Homens e a violência contra a mulher



A violência é muitas vezes considerada como uma manifestação tipicamente masculina, uma espécie de “instrumento para a resolução de conflitos”.

Os papéis ensinados desde a infância fazem com que meninos e meninas aprendam a lidar com a emoção de maneira diversa. Os meninos são ensinados a reprimir as manifestações de algumas formas de emoção, como amor, afeto e amizade, e estimulados a exprimir outras, como raiva, agressividade e ciúmes. Essas manifestações são tão aceitas que muitas vezes acabam representando uma licença para atos violentos.



Existem pesquisas que procuram explicar a relação entre masculinidade e violência através da biologia e da genética.
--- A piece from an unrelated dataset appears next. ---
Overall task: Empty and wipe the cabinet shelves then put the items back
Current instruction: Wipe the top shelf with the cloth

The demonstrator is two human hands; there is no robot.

Além da constituição física mais forte que a das mulheres, atribui-se a uma mutação genética a capacidade de manifestar extremos de brutalidade e até sadismo.
  

Outros estudos mostraram que, para alguns homens, ser cruel é sinônimo de virilidade, força, poder e status. “Para alguns, a prática de atos cruéis é a única forma de se impor como homem”, afirma a antropóloga Alba Zaluar, do Núcleo de Pesquisa das Violências na Universidade Estadual do Rio de Janeiro.


O custo econômico da violência doméstica

  
Segundo dados do Banco Mundial e do Banco Interamericano de Desenvolvimento:



· Um em cada 5 dias de falta ao trabalho no mundo é causado pela violência sofrida pelas mulheres dentro de suas casas.



· A cada 5 anos, a mulher perde 1 ano de vida saudável se ela sofre violência doméstica.



· O estupro e a violência doméstica são causas importantes de incapacidade e morte de mulheres em idade produtiva.



· Na América Latina e Caribe, a violência doméstica atinge entre 25% a 50% das mulheres.



· Uma mulher que sofre violência doméstica geralmente ganha menos do que aquela que não vive em situação de violência.



· No Canadá, um estudo estimou que os custos da violência contra as mulheres superam 1 bilhão de dólares canadenses por ano em serviços, incluindo polícia, sistema de justiça criminal, aconselhamento e capacitação.



· Nos Estados Unidos, um levantamento estimou o custo com a violência contra as mulheres entre US$ 5 bilhões e US$ 10 bilhões ao ano.



· Segundo o Banco Mundial, nos países em desenvolvimento, estima-se que entre 5% a 16% de anos de vida saudável são perdidos pelas mulheres em idade reprodutiva como resultado da violência doméstica.



· Um estudo do Banco Interamericano de Desenvolvimento estimou que o custo total da violência doméstica oscila entre 1,6% e 2% do PIB de um país.